Does Generative AI speak Nigerian-Pidgin?: Issues about Representativeness and Bias for Multilingualism in LLMs
David Ifeoluwa Adelani, A. Seza Doğruöz, Iyanuoluwa Shode, Anuoluwapo Aremu
TL;DR
This paper interrogates the representativeness of West African Pidgin English (WAPE) and Nigerian-Pidgin (Naija) in Generative AI. It introduces the Warri benchmark to compare WAPE and Naija across domains (BBC news and Wikipedia) and conducts statistical, zero-shot transfer, and prompting experiments with MT models and large language models to assess linguistic bias. The findings show a clear bias toward WAPE in current AI systems, with Naija being underrepresented and harder to teach with limited data. Qualitative interviews with Naija Wikipedia contributors corroborate distinct writing conventions and the need for more diverse, domain-representative data. The work highlights the urgency of inclusive multilingual AI, especially for high-speaker, low-resource pidgins, and provides the Warri dataset for reproducible evaluation.
Abstract
Nigeria is a multilingual country with 500+ languages. Naija is a Nigerian Pidgin spoken by approximately 120M speakers and it is a mixed language (e.g., English, Portuguese, Yoruba, Hausa and Igbo). Although it has mainly been a spoken language until recently, there are some online platforms (e.g., Wikipedia), publishing in written Naija as well. West African Pidgin English (WAPE) is also spoken in Nigeria and it is used by BBC to broadcast news on the internet to a wider audience not only in Nigeria but also in other West African countries (e.g., Cameroon and Ghana).
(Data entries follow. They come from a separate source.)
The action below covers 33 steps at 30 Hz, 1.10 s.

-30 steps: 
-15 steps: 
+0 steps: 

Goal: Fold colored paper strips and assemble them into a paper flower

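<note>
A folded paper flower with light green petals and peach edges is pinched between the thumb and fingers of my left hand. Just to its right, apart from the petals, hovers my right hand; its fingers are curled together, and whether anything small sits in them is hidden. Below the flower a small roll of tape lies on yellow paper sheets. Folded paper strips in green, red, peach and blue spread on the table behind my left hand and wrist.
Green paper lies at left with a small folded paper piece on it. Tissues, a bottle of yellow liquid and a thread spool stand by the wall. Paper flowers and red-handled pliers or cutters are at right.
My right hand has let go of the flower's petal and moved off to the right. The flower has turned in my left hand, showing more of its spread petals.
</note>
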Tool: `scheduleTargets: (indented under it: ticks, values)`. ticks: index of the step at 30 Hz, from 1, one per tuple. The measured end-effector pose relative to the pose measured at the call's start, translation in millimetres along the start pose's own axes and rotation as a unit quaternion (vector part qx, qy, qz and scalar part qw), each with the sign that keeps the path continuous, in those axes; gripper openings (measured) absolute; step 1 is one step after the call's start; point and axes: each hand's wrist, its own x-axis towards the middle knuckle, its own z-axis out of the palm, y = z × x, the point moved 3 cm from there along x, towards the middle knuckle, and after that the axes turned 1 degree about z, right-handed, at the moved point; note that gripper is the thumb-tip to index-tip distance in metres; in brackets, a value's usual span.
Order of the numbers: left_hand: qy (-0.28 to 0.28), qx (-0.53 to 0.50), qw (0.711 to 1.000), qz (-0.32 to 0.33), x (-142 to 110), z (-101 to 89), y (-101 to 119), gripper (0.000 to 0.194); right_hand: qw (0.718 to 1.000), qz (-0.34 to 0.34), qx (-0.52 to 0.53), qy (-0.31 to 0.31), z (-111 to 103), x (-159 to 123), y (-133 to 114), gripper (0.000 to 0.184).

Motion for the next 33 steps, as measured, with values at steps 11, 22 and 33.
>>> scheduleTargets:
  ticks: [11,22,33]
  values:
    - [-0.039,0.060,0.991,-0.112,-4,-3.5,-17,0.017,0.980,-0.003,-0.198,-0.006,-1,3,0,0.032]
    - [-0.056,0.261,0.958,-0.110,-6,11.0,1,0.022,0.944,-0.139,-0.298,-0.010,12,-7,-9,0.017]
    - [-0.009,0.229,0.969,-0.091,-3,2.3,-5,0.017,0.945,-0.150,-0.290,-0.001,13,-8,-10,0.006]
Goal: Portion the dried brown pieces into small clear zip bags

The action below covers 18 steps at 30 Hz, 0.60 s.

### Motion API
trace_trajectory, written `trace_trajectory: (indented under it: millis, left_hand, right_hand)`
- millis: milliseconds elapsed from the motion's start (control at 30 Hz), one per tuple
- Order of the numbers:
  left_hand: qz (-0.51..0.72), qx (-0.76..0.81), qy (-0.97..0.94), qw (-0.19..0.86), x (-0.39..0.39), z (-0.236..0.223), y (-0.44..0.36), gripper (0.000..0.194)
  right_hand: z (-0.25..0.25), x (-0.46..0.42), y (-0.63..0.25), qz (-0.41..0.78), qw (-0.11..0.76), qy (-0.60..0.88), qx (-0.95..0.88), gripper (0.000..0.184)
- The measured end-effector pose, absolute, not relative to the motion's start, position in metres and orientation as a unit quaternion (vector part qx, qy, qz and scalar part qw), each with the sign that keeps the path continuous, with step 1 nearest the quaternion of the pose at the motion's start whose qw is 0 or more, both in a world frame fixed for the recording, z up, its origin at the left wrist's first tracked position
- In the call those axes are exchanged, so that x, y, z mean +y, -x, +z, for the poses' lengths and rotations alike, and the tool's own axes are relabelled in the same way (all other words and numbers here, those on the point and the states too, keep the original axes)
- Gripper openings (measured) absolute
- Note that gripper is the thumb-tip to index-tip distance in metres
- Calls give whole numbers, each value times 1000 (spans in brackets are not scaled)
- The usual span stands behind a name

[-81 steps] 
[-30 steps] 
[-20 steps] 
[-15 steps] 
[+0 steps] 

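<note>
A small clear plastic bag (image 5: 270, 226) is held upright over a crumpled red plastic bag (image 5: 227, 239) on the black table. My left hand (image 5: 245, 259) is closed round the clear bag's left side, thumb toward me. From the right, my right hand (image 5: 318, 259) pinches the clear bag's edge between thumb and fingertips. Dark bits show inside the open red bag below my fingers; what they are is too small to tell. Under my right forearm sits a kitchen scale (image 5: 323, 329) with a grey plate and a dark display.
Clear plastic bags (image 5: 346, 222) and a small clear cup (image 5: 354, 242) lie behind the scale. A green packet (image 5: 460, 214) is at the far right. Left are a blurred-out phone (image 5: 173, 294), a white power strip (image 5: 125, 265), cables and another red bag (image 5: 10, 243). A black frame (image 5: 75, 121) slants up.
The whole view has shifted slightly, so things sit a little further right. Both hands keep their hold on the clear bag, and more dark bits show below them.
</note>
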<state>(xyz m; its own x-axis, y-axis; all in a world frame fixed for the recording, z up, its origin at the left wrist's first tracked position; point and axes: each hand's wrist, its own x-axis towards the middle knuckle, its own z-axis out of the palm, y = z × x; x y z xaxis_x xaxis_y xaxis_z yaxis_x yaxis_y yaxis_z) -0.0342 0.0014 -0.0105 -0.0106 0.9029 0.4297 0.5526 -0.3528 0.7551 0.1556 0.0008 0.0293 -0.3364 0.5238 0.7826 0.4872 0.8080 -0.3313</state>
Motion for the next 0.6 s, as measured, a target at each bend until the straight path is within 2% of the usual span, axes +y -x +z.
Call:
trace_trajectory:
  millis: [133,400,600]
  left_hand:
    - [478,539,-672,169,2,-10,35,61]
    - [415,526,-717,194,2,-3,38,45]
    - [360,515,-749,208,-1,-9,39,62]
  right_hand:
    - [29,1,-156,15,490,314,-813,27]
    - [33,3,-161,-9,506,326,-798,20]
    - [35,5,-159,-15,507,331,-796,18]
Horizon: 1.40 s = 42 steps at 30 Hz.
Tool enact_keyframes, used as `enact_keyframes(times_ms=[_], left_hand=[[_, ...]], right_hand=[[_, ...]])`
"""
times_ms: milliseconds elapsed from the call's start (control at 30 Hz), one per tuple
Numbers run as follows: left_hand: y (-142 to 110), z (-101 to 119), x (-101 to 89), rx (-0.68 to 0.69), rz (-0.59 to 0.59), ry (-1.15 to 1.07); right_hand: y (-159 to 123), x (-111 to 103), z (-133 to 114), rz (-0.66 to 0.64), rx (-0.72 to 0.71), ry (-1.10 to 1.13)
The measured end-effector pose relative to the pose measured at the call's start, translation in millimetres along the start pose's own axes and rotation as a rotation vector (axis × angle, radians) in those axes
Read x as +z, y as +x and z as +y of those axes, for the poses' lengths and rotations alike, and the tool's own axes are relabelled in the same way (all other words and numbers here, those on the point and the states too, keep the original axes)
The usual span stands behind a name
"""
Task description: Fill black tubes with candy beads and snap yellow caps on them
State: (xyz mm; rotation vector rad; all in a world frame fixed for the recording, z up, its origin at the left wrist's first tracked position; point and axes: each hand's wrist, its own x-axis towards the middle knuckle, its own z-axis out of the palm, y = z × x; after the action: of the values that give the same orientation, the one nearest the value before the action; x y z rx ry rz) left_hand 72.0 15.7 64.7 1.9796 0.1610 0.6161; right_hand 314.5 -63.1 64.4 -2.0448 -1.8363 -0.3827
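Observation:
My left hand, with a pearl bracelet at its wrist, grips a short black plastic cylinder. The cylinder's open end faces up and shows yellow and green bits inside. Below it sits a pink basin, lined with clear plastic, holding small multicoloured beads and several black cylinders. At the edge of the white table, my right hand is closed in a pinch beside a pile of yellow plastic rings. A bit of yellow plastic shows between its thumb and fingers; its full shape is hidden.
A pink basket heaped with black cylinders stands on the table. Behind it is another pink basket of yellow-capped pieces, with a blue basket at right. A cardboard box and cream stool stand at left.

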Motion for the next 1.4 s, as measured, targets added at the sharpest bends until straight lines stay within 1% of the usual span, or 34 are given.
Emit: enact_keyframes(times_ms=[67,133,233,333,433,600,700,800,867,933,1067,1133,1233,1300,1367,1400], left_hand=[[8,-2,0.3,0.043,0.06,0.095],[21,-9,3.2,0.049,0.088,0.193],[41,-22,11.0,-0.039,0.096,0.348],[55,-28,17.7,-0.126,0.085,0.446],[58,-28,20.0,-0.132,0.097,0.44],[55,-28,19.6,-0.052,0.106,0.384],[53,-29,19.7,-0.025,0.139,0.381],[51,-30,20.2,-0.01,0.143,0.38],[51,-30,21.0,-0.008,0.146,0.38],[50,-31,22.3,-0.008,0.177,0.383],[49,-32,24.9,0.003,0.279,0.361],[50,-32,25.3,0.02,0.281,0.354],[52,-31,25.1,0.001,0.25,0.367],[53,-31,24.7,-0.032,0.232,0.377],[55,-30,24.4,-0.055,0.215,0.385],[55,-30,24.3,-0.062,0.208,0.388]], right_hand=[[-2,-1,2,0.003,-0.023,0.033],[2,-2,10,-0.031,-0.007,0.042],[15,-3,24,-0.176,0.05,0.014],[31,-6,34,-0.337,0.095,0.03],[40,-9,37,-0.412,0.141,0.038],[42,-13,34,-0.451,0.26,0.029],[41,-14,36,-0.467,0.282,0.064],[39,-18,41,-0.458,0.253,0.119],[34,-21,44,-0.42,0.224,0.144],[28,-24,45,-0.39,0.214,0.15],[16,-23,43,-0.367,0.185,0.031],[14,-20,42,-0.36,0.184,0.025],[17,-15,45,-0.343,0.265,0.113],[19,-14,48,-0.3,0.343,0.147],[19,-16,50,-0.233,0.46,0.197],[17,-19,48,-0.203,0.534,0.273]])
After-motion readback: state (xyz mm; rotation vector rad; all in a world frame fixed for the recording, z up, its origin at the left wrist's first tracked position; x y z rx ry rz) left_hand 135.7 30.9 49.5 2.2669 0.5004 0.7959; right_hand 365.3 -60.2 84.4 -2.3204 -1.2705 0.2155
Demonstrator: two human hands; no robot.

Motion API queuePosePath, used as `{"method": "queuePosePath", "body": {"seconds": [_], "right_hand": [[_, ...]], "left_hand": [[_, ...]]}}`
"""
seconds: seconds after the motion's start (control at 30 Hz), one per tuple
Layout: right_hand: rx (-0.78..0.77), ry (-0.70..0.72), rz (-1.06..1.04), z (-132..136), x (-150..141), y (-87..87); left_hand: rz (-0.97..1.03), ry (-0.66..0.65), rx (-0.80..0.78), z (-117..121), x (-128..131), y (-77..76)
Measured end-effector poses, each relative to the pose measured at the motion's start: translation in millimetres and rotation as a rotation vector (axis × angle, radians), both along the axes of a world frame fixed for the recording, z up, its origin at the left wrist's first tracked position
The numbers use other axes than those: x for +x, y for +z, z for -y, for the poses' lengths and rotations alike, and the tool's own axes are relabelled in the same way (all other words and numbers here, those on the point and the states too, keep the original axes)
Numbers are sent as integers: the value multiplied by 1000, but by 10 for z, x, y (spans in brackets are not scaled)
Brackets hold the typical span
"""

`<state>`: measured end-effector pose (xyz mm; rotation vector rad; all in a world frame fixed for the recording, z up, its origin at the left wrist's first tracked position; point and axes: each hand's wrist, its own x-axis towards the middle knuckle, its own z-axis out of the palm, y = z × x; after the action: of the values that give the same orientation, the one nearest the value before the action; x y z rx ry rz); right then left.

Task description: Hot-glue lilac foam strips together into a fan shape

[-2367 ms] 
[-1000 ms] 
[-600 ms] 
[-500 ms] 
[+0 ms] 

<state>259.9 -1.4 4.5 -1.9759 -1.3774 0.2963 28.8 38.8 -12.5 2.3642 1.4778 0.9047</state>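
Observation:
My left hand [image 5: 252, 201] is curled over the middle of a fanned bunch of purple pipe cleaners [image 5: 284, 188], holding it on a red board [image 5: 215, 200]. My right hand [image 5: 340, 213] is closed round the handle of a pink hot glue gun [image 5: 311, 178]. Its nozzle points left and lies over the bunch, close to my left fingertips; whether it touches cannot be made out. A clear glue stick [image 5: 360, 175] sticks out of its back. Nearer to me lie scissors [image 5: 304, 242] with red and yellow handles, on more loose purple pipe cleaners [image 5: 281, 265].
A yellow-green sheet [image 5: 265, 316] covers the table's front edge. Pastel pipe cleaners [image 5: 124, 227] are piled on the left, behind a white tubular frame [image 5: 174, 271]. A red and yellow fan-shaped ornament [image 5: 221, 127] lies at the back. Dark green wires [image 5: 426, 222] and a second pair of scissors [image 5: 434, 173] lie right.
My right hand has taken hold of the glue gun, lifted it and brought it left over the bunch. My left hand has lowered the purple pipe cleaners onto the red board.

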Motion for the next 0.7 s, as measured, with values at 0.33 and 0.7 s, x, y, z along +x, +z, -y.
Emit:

Through statistical analyses and Machine Translation experiments, our paper shows that these two pidgin varieties do not represent each other (i.e., there are linguistic differences in word order and vocabulary) and Generative AI operates only based on WAPE. In other words, Naija is underrepresented in Generative AI, and it is hard to teach LLMs with few examples. In addition to the statistical analyses, we also provide historical information on both pidgins as well as insights from the interviews conducted with volunteer Wikipedia contributors in Naija.